▶ _Exercise_: What is the number of lines in the data that contain "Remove"? Nothing besides that number, please.

+ + +

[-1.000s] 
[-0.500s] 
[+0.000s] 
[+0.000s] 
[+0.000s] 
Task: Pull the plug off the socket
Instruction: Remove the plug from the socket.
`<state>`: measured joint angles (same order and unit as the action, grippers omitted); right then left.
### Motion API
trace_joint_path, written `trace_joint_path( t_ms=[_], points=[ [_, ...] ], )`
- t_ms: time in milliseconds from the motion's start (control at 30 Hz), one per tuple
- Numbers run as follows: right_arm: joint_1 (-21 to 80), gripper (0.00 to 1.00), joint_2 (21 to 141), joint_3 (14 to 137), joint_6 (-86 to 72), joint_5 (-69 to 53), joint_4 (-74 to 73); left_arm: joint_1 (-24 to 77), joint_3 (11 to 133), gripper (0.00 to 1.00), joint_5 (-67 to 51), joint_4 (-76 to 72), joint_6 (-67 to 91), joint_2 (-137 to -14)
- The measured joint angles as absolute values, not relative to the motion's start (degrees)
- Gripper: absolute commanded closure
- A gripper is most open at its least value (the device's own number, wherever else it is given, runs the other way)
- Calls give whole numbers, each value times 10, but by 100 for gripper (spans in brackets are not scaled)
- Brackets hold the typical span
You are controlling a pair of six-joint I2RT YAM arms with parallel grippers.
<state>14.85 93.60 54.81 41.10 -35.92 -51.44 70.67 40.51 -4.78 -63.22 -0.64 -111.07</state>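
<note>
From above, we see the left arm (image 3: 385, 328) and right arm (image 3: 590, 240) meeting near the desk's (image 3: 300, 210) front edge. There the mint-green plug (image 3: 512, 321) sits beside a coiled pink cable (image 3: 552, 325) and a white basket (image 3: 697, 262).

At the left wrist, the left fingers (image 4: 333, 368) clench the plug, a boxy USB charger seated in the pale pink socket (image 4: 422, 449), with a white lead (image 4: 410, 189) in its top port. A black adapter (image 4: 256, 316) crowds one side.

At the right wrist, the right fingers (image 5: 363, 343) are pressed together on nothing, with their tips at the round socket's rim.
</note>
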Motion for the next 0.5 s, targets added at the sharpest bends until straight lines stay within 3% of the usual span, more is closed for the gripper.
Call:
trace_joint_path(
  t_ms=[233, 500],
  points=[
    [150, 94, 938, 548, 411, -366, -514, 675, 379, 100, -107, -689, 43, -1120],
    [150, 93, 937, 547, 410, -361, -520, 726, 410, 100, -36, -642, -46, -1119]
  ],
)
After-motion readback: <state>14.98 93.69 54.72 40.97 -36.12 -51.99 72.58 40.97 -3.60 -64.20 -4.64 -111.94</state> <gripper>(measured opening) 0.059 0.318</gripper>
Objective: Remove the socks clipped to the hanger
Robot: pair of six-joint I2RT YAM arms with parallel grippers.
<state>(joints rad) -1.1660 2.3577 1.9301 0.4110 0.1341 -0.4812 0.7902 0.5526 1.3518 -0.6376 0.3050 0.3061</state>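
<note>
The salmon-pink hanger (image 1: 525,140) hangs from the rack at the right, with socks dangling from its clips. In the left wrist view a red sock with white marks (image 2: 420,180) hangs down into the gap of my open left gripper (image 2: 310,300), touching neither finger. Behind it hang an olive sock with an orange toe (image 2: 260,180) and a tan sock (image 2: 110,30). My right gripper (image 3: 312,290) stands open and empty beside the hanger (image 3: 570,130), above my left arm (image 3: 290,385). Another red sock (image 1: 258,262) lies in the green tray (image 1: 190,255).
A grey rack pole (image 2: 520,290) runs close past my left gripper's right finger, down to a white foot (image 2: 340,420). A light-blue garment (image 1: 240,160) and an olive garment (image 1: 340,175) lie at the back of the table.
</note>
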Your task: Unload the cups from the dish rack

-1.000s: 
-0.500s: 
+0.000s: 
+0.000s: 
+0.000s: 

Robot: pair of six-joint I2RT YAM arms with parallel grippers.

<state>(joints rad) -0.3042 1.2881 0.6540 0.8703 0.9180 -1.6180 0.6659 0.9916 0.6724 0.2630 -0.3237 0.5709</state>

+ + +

▶ _Result of this exercise_: 2